Because it is typically not possible to pursue compound identification efforts for all chemical features detected during non-target analysis (NTA), the need for prioritization arises. Here we propose a strategy that ranks chemical features detected in environmental samples based on a model-derived metric that quantifies a feature's attribute that makes it desirable to elucidate its structure, e.g., a high potential for bioaccumulation in humans or wildlife. The procedure involves the identification of isomers that could plausibly represent the molecular formulae assigned to NTA-detected chemical features. For each isomer, the prioritization metric is calculated using properties predicted with high-throughput methods. After the molecular formulae are ranked based on the average values of the prioritization metric calculated for all isomers assigned to a formula, the highest ranked molecular formulae are prioritized for structure elucidation. We applied this workflow to features identified in house dust, using the ratio of chemical intake through dust ingestion to chemical concentration in blood (dose-to-concentration ratio, DCR) as the prioritization metric. Collections of isomers for the molecular formulae were assembled from the PubChem database and DCR was estimated using partitioning and biotransformation properties predicted for each isomer using quantitative structure property relationships. The ten top-ranked molecular formulae with notably lower average DCR-values represented mostly compounds already known to be indoor pollutants of concern, such as two polybrominated diphenyl ethers, bis(2-ethylhexyl) tetrabromophthalate, tetrabromobisphenol A, tris(1,3-dichloroisopropyl)phosphate and the azo dye disperse blue 373.

Abstract Image

通过高通量建模对非目标分析确定的分子式进行优先排序:应用于从房屋灰尘中识别具有高人类积累潜力的化合物。
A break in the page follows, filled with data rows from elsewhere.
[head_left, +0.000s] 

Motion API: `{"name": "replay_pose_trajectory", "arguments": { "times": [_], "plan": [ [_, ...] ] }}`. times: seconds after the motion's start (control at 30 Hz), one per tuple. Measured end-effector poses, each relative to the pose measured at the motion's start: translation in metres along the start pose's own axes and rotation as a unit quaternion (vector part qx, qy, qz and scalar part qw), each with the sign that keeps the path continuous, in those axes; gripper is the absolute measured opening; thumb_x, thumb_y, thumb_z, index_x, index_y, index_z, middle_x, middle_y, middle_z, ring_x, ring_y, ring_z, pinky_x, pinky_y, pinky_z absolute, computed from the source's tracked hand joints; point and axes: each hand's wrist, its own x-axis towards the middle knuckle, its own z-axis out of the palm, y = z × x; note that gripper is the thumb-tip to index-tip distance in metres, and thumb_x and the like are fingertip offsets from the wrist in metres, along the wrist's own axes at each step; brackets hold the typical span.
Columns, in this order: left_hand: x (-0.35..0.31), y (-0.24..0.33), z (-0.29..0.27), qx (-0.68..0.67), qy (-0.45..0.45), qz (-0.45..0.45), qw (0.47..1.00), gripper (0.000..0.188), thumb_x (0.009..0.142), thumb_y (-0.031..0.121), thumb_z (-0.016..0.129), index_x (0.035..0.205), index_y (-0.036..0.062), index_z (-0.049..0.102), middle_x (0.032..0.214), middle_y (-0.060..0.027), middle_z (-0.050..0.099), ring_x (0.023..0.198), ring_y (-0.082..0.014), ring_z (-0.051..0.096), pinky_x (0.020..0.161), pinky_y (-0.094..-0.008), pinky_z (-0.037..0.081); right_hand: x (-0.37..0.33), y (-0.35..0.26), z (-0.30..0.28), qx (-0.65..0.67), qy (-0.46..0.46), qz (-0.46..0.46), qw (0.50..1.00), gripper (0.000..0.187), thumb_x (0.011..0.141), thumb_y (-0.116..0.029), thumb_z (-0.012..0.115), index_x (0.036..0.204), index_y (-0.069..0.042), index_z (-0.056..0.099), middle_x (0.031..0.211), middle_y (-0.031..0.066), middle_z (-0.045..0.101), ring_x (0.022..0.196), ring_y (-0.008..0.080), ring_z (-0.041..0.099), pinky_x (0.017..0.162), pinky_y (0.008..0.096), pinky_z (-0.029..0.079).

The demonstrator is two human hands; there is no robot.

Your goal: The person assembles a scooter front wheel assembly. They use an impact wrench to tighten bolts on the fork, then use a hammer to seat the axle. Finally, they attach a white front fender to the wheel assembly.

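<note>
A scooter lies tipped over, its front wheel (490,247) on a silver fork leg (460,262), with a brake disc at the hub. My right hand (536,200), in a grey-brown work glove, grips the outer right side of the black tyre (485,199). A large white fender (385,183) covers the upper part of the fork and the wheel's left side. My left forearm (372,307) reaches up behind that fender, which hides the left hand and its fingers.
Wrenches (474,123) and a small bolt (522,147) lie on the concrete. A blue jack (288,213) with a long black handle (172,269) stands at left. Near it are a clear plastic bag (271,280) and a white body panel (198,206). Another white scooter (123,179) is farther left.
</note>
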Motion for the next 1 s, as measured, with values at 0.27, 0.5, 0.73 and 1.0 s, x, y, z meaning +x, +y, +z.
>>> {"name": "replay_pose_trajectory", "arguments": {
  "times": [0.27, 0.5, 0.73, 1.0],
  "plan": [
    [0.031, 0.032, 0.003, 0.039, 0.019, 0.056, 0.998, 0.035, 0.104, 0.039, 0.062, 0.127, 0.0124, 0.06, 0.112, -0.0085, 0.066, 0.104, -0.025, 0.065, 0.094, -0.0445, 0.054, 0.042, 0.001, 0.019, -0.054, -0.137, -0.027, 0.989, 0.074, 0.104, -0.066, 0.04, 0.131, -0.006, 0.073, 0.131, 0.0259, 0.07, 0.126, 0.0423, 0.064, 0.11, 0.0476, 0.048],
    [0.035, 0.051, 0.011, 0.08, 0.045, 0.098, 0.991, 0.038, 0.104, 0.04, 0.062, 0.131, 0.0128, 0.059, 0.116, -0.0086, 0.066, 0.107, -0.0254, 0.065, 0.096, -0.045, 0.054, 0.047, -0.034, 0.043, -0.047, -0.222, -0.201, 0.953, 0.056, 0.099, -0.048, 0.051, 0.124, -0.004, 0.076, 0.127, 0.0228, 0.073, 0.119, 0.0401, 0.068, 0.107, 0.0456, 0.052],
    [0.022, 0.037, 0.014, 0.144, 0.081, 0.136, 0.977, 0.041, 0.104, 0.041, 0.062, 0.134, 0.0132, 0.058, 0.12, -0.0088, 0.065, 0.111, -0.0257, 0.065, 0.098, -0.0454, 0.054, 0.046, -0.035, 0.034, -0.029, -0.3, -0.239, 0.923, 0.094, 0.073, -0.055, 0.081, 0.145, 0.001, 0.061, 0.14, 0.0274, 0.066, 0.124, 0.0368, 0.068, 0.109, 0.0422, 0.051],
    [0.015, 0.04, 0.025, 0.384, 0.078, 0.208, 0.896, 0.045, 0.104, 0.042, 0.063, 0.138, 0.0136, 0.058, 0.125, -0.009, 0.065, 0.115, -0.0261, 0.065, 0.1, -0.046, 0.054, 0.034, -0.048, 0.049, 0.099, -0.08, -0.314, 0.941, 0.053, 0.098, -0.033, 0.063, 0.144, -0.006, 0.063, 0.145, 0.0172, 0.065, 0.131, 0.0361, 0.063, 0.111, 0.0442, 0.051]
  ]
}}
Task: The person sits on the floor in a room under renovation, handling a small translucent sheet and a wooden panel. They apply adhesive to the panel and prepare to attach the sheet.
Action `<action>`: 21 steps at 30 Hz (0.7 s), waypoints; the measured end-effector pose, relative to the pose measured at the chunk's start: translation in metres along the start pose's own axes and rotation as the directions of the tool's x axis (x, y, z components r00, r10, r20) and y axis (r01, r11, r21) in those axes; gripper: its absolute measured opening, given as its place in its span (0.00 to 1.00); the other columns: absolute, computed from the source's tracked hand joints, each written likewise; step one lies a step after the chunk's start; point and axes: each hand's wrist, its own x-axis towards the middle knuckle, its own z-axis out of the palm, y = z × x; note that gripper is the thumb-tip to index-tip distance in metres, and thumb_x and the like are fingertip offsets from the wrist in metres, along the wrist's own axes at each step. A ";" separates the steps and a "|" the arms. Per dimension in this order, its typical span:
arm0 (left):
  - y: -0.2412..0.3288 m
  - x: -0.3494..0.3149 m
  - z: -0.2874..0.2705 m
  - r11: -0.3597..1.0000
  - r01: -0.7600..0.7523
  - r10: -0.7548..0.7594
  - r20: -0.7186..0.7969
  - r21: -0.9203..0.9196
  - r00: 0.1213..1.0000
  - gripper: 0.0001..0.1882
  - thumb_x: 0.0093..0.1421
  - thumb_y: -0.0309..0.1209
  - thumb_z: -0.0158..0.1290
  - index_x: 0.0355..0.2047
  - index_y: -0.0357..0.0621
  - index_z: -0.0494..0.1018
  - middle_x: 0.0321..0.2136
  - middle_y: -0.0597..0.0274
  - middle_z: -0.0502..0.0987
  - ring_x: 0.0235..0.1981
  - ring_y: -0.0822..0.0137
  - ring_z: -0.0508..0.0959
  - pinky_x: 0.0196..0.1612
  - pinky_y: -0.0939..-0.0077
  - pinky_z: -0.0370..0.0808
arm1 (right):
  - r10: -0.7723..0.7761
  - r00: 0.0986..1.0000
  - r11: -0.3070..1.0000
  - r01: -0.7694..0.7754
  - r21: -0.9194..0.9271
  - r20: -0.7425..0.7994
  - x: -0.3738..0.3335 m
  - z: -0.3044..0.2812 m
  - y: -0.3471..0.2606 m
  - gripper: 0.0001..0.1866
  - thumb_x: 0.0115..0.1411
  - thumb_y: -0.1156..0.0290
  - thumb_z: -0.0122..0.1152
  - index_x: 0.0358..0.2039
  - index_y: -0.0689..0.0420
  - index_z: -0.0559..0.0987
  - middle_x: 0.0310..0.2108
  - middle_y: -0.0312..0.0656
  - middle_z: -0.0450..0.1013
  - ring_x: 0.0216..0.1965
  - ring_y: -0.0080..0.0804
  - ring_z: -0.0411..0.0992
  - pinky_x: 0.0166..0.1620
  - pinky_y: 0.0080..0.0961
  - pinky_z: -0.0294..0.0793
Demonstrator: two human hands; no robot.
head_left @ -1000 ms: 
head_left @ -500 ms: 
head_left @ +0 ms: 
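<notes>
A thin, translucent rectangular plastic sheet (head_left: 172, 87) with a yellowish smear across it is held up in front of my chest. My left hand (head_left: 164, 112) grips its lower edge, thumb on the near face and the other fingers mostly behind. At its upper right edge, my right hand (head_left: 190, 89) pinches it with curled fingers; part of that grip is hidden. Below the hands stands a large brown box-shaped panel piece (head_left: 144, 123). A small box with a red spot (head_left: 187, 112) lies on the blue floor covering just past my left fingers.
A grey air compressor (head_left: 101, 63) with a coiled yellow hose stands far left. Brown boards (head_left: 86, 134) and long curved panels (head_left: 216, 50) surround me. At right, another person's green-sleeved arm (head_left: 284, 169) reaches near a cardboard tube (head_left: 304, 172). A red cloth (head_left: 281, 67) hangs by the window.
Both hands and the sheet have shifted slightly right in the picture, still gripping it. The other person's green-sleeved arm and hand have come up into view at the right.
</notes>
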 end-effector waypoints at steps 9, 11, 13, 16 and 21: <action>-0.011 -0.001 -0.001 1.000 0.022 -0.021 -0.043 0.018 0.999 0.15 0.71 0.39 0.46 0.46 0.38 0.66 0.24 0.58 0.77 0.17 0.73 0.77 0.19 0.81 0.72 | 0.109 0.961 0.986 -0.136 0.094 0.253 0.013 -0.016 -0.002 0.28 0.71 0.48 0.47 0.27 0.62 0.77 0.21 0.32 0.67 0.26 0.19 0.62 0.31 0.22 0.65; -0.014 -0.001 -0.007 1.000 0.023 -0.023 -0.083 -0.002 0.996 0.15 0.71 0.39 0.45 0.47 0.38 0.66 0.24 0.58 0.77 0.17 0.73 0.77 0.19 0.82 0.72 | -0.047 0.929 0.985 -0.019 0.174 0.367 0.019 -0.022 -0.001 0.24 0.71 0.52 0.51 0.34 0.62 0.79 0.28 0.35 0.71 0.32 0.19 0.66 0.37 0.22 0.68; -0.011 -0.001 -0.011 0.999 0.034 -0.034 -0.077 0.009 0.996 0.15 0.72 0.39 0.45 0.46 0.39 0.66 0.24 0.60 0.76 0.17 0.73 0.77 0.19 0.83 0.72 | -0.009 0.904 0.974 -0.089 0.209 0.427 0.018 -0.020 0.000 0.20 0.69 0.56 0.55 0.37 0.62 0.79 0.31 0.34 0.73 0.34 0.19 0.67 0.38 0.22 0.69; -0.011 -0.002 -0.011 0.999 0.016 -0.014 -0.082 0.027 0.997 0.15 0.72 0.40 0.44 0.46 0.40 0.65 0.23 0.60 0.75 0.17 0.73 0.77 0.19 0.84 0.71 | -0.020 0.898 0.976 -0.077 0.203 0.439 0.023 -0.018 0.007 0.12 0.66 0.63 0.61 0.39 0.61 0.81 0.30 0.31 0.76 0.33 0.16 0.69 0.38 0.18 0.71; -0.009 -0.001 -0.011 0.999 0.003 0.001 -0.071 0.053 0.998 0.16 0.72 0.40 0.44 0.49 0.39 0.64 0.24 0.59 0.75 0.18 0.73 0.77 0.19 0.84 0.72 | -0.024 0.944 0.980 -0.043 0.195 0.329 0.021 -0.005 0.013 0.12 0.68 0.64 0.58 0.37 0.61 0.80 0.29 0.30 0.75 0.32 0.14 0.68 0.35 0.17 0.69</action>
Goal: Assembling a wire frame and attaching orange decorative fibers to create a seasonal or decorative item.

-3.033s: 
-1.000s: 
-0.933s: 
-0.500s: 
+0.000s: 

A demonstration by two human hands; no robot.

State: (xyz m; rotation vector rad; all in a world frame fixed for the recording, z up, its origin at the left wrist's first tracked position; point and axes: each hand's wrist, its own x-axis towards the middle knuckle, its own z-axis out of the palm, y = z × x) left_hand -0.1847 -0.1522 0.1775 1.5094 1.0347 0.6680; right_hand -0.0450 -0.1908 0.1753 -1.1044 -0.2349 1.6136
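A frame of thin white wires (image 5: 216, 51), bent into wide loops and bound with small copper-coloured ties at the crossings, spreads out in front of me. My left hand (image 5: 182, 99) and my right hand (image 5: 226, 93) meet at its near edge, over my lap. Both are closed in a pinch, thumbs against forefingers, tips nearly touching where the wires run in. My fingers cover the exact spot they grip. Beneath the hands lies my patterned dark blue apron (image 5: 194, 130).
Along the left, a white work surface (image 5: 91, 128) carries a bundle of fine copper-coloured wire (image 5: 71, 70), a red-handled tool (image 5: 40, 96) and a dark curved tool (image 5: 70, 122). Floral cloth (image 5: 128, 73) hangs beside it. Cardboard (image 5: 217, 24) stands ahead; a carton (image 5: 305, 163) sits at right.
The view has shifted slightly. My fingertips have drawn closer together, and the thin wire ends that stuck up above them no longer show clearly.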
由于通常不可能对非目标分析(NTA)期间检测到的所有化学特征进行化合物识别,因此需要进行优先排序。在这里,我们提出了一种策略,根据模型衍生的指标对环境样本中检测到的化学特征进行排名,该指标量化了特征的属性,从而有必要阐明其结构,例如,在人类或野生动物中具有很高的生物累积潜力。该程序涉及识别可能合理代表NTA检测到的化学特征的分子式的异构体。对于每种异构体,使用高通量方法预测的特性来计算优先级度量。在基于为分配给一个分子式的所有异构体计算的优先度度量的平均值对分子式进行排序之后,对排名最高的分子式进行结构阐明的优先度。我们将这一工作流程应用于室内灰尘中确定的特征,使用通过灰尘摄入的化学物质摄入与血液中化学物质浓度的比率(剂量浓度比,DCR)作为优先级指标。从PubChem数据库中收集分子式的异构体,并使用定量结构-性质关系预测每个异构体的分配和生物转化性质来估计DCR。平均DCR值显著较低的十个排名靠前的分子式主要代表已知为室内污染物的化合物,如两种多溴二苯醚、二(2-乙基己基)四溴邻苯二甲酸酯、四溴双酚A、磷酸三(1,3-二氯异丙基)和偶氮染料分散蓝373。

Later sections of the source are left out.